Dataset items
※
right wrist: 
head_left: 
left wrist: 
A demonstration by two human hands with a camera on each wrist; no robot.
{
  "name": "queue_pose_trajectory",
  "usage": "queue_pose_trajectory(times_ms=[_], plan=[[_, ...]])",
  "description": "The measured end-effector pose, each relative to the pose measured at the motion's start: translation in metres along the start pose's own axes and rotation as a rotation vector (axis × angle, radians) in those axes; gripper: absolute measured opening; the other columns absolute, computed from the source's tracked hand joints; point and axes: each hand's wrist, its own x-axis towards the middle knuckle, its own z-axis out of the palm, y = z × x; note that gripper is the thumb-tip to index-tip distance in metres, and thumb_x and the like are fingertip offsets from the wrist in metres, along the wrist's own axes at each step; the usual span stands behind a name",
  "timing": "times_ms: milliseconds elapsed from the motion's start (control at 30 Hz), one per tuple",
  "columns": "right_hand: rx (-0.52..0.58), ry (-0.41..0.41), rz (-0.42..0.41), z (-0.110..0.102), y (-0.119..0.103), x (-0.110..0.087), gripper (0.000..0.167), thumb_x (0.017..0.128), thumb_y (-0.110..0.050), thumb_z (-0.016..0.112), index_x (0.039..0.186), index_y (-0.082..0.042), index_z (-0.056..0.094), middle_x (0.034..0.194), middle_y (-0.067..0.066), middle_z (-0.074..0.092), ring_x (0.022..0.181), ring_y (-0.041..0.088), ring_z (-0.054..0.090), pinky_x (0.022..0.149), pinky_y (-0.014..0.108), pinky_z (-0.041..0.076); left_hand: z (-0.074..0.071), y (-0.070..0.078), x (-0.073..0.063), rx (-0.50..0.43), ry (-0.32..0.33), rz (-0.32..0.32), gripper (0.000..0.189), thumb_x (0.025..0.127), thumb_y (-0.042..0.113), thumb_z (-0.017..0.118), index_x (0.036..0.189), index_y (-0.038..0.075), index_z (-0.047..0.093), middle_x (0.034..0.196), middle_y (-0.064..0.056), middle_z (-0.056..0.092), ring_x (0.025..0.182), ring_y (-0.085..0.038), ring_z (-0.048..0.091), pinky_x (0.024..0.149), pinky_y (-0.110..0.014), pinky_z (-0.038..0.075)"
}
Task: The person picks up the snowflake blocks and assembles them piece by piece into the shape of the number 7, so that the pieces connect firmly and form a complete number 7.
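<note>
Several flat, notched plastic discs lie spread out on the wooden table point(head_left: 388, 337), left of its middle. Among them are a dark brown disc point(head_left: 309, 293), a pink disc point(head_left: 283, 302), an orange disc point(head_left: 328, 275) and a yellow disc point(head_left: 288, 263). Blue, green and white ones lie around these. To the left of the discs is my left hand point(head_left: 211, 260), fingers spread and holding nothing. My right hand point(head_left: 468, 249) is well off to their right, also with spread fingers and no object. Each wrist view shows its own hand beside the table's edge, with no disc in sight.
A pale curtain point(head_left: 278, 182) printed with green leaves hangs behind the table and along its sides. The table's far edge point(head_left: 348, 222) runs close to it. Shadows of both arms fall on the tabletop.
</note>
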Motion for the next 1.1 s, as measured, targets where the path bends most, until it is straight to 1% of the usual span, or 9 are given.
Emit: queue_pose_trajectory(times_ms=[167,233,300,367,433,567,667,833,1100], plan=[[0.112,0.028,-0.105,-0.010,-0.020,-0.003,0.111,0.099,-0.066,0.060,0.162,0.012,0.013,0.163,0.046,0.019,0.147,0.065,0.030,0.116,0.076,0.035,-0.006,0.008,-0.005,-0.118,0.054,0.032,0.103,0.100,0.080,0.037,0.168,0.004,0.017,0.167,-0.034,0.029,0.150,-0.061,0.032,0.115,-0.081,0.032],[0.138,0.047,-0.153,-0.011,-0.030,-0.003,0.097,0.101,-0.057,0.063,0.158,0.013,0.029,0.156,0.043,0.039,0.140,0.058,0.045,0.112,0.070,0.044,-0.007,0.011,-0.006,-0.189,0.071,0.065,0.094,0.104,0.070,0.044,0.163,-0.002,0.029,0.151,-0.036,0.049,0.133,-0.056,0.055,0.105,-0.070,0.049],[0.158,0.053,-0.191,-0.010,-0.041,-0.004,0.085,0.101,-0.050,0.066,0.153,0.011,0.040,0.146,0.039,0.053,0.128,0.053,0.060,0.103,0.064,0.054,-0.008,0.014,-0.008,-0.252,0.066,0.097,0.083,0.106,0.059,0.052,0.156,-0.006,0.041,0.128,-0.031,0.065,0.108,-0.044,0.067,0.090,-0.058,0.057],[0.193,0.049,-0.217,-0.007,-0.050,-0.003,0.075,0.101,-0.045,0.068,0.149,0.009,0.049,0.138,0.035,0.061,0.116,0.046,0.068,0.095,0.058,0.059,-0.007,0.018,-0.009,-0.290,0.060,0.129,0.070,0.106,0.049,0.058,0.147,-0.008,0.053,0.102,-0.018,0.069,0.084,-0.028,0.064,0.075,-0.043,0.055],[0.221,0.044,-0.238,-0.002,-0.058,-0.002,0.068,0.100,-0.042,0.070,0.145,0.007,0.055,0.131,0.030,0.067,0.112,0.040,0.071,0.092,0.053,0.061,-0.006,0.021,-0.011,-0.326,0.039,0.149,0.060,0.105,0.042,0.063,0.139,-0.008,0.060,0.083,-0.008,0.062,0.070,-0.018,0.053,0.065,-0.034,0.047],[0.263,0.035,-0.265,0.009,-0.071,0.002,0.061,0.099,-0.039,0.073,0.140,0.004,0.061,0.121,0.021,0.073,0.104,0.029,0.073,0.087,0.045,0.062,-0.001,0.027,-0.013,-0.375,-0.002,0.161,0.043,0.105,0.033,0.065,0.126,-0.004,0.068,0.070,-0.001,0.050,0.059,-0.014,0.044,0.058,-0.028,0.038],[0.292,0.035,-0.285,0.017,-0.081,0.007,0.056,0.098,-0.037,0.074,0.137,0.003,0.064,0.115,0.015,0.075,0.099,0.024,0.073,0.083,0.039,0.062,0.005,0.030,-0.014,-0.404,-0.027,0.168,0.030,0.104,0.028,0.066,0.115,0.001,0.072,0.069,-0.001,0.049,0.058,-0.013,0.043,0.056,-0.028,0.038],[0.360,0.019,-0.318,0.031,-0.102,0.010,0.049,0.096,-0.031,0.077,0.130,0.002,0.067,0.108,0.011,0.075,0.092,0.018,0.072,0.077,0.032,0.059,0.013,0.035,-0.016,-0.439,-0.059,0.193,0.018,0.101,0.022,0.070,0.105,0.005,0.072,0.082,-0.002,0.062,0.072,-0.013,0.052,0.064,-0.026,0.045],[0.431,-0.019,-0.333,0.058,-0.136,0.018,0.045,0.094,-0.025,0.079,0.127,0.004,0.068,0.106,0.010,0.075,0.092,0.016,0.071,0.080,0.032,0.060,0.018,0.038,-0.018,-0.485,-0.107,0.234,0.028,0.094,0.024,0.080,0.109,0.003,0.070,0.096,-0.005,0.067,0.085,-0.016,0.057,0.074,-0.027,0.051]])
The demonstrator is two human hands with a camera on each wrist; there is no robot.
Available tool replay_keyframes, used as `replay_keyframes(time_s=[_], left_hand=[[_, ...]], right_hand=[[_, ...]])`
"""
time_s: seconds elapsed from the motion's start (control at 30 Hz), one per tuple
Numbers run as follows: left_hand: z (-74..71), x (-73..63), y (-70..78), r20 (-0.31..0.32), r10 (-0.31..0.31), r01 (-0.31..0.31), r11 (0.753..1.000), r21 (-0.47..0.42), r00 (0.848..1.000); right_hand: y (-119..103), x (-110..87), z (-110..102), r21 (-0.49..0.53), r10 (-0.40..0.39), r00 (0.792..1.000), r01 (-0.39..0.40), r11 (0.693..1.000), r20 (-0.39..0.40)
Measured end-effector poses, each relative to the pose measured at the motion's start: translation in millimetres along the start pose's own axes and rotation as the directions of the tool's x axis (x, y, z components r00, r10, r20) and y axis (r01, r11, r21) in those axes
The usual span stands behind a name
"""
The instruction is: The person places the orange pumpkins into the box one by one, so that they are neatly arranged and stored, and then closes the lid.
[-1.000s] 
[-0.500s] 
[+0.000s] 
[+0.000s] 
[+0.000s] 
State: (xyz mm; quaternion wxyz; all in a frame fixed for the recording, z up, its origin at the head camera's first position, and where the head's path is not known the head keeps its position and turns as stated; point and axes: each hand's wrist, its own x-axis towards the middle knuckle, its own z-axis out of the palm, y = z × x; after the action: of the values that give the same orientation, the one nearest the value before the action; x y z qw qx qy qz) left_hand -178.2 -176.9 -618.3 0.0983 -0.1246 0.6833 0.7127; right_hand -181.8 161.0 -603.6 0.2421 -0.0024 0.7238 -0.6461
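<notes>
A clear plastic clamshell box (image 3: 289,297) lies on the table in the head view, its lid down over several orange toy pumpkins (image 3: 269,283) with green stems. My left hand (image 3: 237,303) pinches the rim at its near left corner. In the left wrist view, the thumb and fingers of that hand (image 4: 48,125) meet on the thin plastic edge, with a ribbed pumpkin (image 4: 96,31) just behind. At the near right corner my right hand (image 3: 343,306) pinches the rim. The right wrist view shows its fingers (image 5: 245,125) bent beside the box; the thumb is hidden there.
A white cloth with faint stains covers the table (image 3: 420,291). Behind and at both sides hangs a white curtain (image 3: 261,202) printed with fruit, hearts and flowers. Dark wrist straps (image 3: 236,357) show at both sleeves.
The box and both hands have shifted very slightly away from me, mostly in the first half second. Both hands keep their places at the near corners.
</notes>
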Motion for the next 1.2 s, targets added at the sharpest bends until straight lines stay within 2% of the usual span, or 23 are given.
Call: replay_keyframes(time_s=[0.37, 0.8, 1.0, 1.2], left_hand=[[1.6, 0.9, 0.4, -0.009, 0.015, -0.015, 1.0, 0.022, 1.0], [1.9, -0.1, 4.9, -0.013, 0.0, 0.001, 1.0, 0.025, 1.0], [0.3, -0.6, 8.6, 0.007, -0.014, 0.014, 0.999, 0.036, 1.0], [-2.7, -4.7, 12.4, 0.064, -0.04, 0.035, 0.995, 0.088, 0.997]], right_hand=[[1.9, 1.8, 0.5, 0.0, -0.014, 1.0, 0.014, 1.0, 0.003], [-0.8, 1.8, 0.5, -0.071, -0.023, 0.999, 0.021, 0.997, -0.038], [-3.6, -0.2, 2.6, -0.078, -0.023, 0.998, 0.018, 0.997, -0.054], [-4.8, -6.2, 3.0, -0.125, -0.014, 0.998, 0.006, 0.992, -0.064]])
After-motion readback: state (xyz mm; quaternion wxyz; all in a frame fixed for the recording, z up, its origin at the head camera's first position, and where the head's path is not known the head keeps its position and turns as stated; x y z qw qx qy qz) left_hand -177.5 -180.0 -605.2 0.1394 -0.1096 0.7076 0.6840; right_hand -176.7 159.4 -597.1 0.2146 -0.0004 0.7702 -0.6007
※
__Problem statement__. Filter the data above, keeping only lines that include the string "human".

__Answer space__.
A demonstration by two human hands with a camera on each wrist; no robot.
The demonstrator is two human hands with a camera on each wrist; there is no robot.

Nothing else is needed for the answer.